◆ Aim of the exercise ◆
Quote only the span from the first line of the entries to the line containing "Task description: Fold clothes", both ends kept. Leave every picture out.

[[ Information provided, beginning ]]

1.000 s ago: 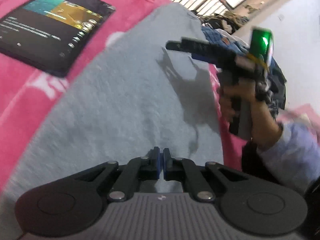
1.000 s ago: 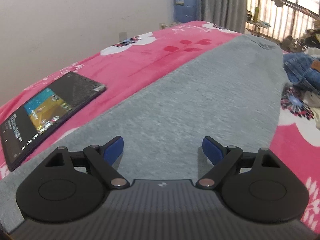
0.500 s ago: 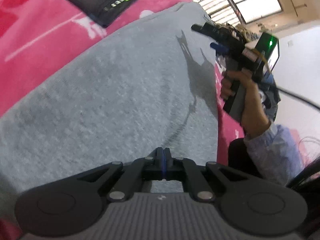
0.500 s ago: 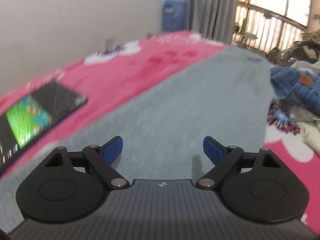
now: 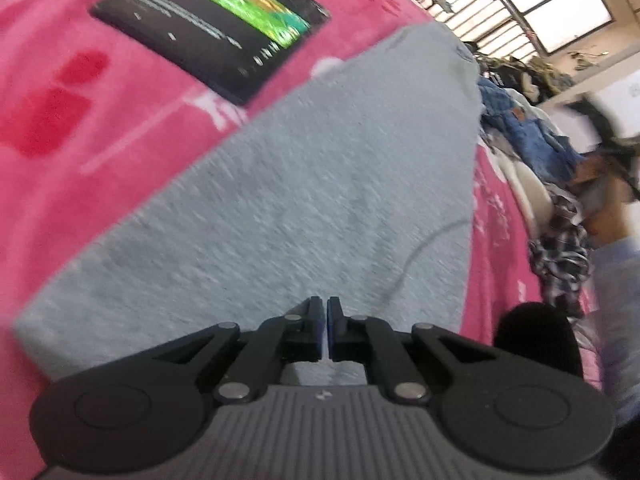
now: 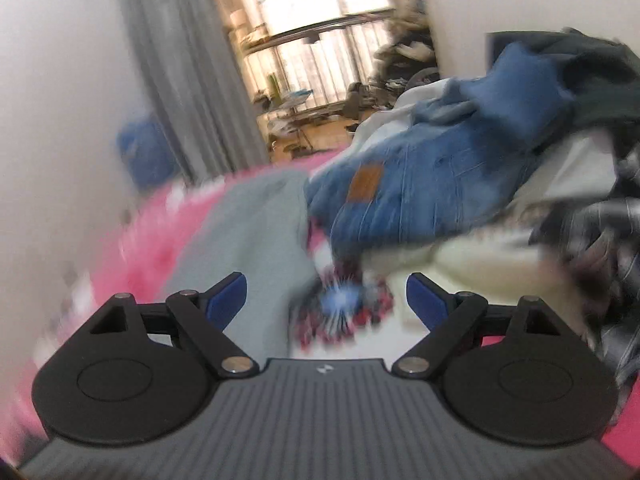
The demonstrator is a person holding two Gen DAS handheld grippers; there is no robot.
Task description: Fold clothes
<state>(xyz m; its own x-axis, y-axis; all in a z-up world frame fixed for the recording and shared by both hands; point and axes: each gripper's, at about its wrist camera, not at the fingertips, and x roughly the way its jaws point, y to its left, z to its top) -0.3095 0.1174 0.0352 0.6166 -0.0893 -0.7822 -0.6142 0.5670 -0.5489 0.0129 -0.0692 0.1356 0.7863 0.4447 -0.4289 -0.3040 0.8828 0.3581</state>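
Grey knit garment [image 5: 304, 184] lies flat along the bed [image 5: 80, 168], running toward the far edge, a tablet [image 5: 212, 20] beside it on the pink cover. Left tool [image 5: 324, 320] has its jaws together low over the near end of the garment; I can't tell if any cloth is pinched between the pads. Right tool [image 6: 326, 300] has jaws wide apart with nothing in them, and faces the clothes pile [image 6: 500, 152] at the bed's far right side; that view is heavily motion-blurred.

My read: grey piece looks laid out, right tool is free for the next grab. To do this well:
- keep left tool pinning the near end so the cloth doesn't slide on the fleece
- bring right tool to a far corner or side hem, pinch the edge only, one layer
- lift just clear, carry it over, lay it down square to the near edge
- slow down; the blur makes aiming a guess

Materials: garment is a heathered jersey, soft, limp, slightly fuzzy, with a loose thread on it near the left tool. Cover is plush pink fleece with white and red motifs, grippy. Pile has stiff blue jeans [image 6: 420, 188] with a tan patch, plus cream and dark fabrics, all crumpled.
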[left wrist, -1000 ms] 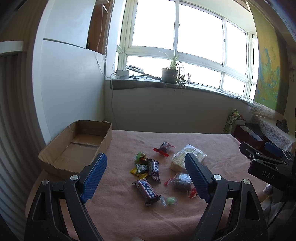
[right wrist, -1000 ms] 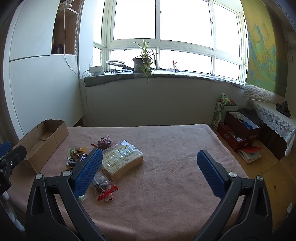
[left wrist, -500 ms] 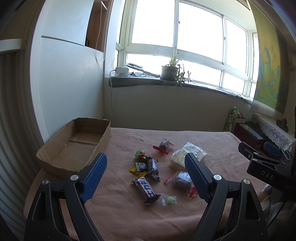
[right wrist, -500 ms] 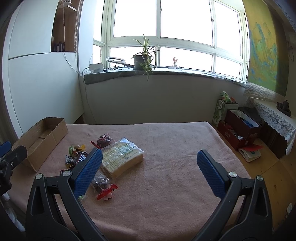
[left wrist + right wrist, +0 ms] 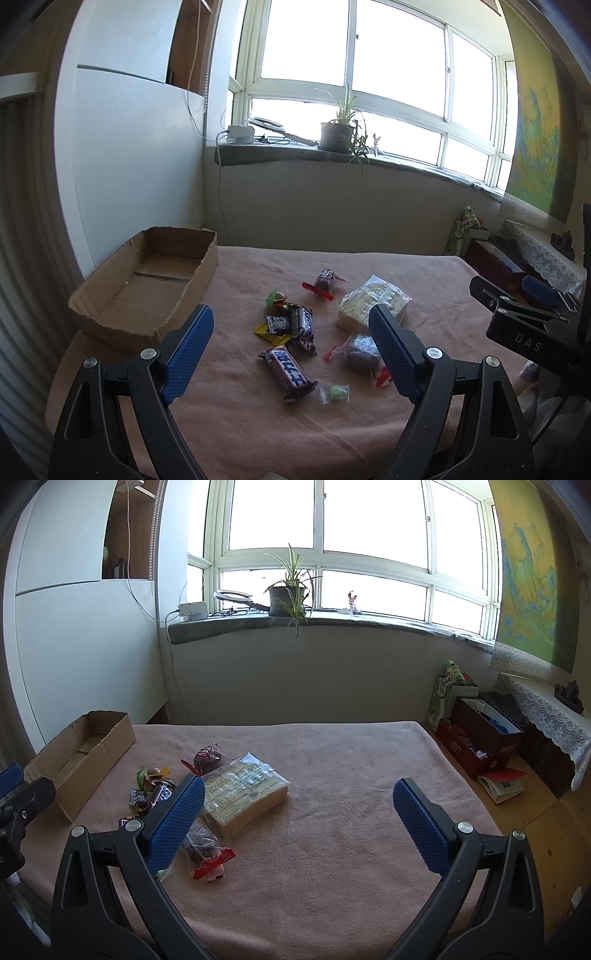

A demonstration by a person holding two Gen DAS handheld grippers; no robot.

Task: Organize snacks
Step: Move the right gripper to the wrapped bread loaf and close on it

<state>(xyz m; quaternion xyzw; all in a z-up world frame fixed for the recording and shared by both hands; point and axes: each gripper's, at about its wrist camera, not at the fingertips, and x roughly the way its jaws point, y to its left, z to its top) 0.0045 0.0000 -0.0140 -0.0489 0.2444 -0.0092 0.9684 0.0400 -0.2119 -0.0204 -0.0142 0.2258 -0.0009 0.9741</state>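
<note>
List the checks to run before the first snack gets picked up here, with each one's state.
1. Left gripper open, holding nothing: ok.
2. Right gripper open, holding nothing: ok.
3. Cardboard box open on top, nothing inside: ok.
4. Chocolate bar lying free between the left fingers' line of sight, nothing on top: ok.
5. Cracker pack apart from the box, unobstructed: ok.
6. Small green candy graspable by wide fingers: cannot tell.

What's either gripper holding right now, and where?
Nothing. Left gripper and right gripper are both open above the table; snacks, like the chocolate bar, lie loose.
</note>
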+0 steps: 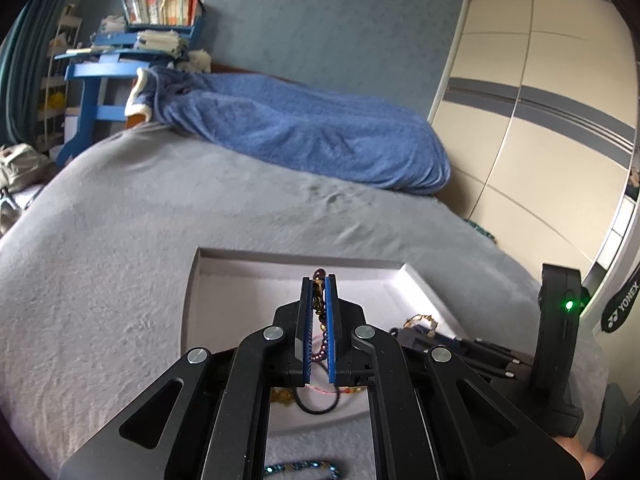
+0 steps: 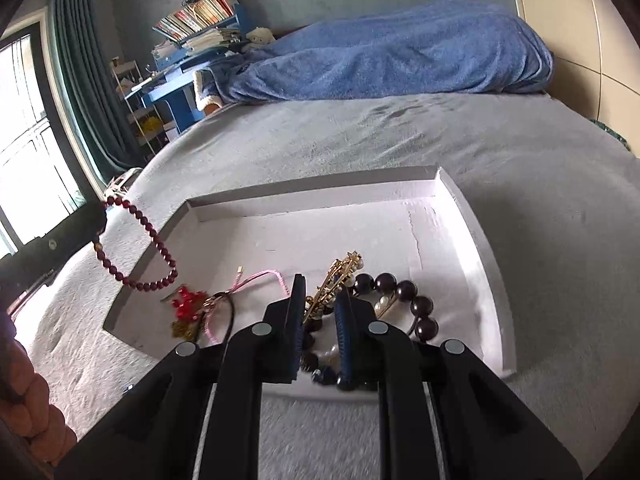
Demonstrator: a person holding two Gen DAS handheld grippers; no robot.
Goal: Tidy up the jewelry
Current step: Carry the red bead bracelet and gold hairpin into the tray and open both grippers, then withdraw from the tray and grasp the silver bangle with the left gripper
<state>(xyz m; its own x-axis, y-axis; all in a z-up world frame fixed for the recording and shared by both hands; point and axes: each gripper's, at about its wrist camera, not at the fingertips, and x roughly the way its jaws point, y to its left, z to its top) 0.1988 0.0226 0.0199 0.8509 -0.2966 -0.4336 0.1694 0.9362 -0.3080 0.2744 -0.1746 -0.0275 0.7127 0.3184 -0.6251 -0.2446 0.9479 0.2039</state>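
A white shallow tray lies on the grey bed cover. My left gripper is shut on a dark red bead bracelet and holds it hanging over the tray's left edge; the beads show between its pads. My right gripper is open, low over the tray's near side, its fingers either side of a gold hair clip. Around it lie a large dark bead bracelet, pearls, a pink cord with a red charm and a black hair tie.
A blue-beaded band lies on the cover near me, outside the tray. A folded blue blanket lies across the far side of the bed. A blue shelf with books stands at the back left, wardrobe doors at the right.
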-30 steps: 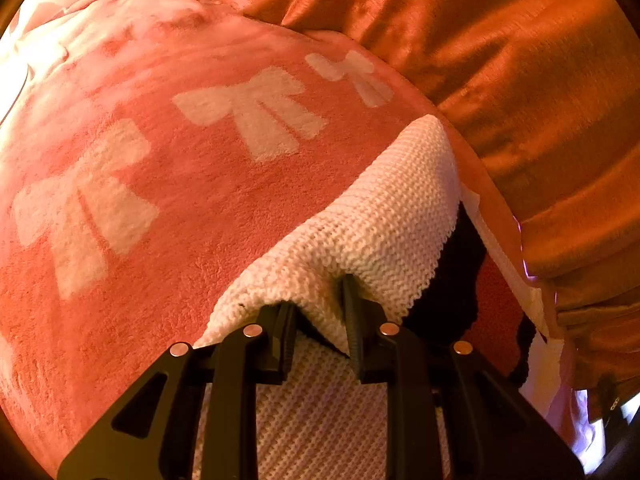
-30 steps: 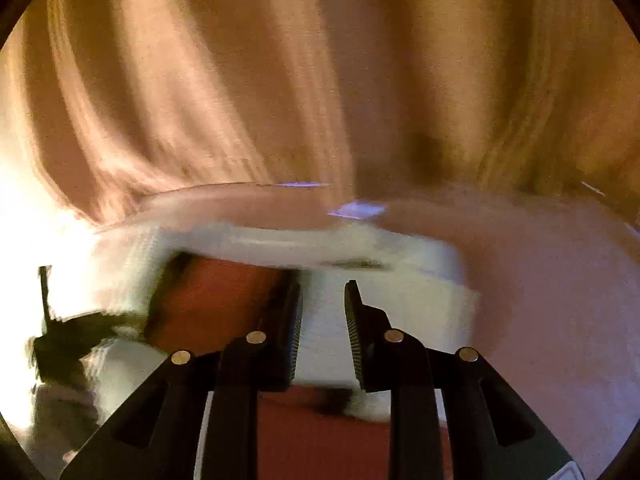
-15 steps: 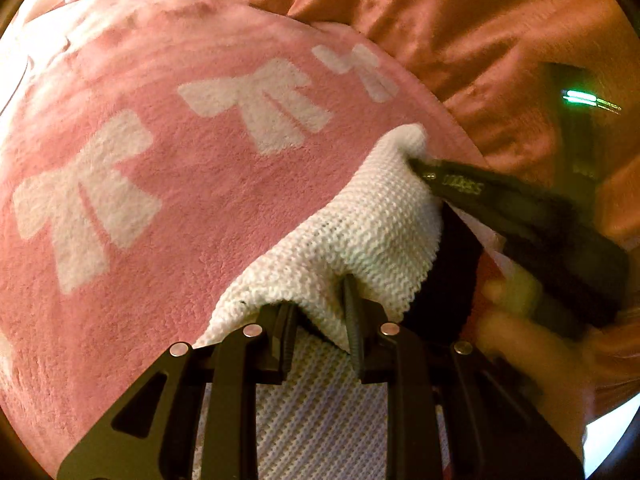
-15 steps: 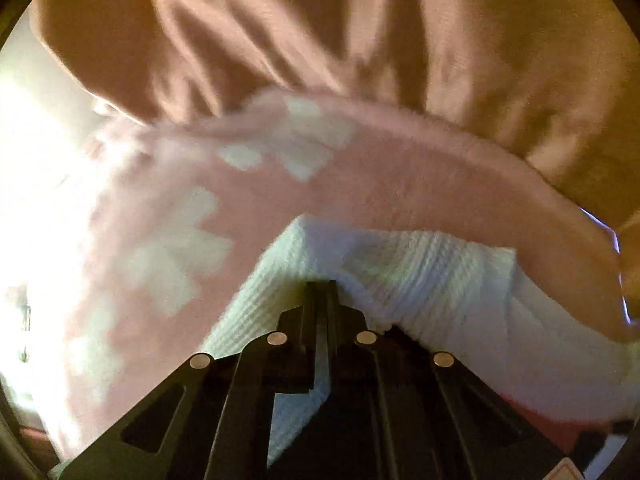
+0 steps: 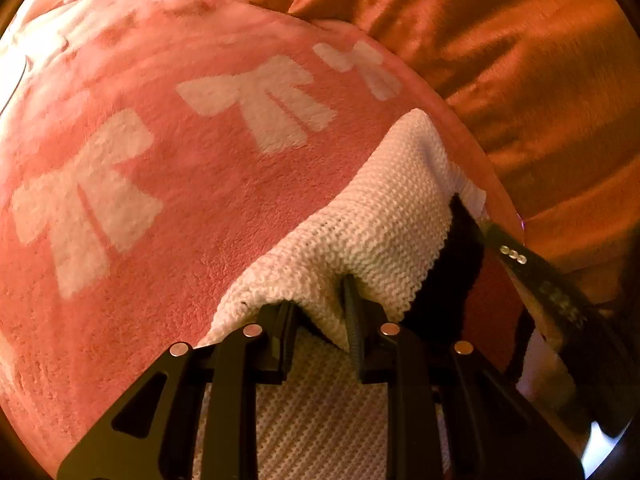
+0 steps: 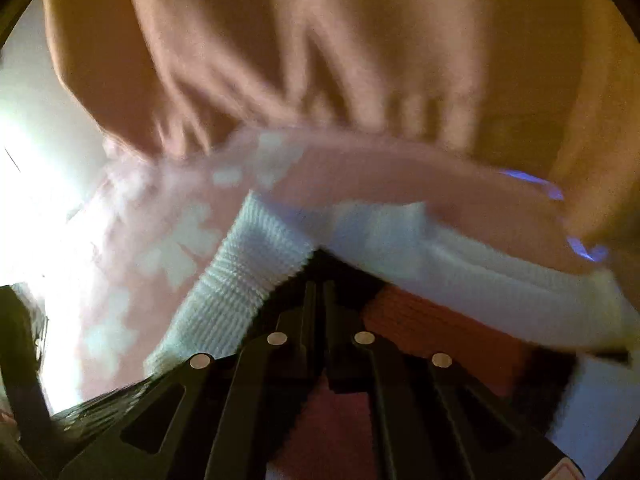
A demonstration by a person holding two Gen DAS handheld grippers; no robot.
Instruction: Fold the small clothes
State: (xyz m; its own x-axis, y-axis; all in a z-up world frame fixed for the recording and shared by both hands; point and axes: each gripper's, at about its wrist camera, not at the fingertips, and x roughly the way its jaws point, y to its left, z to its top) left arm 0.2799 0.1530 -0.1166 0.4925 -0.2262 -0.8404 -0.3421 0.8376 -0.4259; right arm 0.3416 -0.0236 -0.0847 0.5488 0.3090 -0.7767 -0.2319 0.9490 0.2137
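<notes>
A white knit garment [image 5: 384,216] with a black band [image 5: 460,256] and a red part [image 6: 432,332] lies on a pink fleece blanket [image 5: 180,184] printed with white bows. My left gripper [image 5: 318,296] is shut on a raised fold of the white knit near its front edge. My right gripper [image 6: 320,284] is shut, its tips pinching the knit's [image 6: 248,272] edge, which peaks up over them. One of the right gripper's fingers [image 5: 536,276] shows in the left wrist view at the garment's right side. The right wrist view is blurred.
Crumpled orange-brown satin cloth [image 5: 520,60] rises behind and to the right of the blanket, also filling the top of the right wrist view [image 6: 360,40]. Bright light washes out the left edge [image 6: 32,184]. The blanket [image 6: 360,172] stretches away to the left.
The right gripper swung in from blur, closed its jaws on the knit's edge, then slid from the far corner down along the right side. The left gripper kept its hold and stayed still.
</notes>
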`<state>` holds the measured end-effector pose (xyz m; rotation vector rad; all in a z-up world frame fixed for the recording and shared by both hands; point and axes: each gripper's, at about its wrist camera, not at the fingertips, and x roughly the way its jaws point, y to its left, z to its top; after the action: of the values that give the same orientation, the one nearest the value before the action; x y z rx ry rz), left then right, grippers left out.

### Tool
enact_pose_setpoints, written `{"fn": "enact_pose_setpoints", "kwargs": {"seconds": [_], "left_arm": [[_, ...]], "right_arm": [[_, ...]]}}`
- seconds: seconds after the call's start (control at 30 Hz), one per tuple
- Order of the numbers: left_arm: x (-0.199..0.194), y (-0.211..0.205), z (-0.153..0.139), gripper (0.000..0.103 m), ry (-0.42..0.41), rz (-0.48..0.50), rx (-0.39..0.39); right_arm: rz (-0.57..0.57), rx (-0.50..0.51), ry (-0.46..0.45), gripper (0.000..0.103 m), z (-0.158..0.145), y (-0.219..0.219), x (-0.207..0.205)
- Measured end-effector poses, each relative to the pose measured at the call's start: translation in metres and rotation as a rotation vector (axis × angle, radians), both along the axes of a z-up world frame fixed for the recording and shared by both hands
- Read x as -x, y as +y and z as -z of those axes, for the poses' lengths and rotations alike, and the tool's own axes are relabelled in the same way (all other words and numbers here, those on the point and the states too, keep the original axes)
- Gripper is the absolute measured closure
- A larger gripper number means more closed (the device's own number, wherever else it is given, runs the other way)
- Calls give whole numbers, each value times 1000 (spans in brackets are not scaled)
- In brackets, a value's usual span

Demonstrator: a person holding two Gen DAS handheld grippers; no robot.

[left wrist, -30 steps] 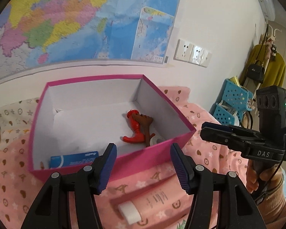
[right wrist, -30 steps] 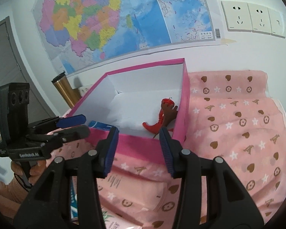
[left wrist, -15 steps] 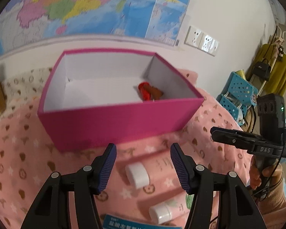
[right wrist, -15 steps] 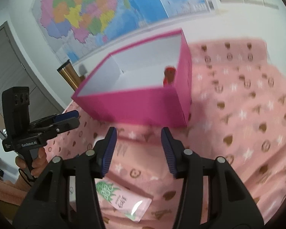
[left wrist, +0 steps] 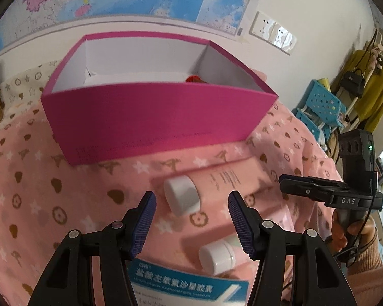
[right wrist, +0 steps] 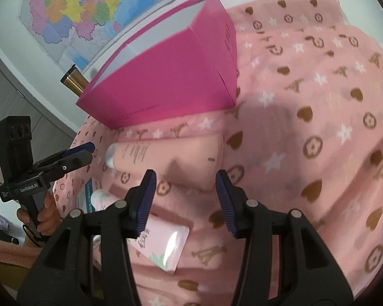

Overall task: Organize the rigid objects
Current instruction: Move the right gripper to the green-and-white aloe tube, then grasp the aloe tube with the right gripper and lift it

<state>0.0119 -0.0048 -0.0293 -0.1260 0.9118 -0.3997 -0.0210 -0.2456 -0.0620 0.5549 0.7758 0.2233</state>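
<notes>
A magenta box [left wrist: 160, 117] stands open-topped on the pink patterned cloth, and a red toy [left wrist: 194, 78] peeks over its front wall. In front of it lies a large pink tube [left wrist: 229, 178] with a white cap [left wrist: 182, 195]. My left gripper [left wrist: 191, 204] hovers open just above that cap. Nearer lie a small white-capped tube [left wrist: 217, 255] and a blue-and-white medicine box [left wrist: 186, 285]. My right gripper [right wrist: 186, 181] is open over the large tube's [right wrist: 166, 155] flat end, with the small tube [right wrist: 160, 242] below it. Each gripper shows in the other's view: right gripper [left wrist: 306, 188], left gripper [right wrist: 81, 153].
A map and wall sockets [left wrist: 273, 30] are behind the box. A golden flask [right wrist: 75, 80] stands at the box's left. Blue baskets [left wrist: 319, 107] and a coat rack with a yellow garment [left wrist: 370, 94] are to the right. Bare pink cloth [right wrist: 319, 127] stretches right of the box.
Both grippers have come down and back from over the box toward the cloth. The box's inside is now mostly hidden, and the tubes and medicine box have come into view beneath them.
</notes>
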Motion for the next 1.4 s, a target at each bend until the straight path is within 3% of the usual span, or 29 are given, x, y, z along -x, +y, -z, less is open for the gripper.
{"fn": "enact_pose_setpoints", "kwargs": {"seconds": [0.73,0.93,1.4], "left_arm": [[41,-18,20,44,100,138,-7],[43,-21,21,51,110,152,16],[39,-21,17,51,90,123,26]], "right_arm": [[-73,33,27,53,9,34,44],[-90,51,20,53,9,44,43],[-70,100,7,52,3,49,38]]}}
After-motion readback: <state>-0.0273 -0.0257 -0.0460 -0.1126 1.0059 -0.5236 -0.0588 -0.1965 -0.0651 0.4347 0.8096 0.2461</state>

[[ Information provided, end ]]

◆ Response to this exercise ◆
1.000 s ago: 
1.000 s ago: 
0.500 s ago: 
0.500 s ago: 
now: 
now: 
The demonstrator is a person holding two Gen DAS handheld grippers; there is no robot.
Task description: Fold clothes

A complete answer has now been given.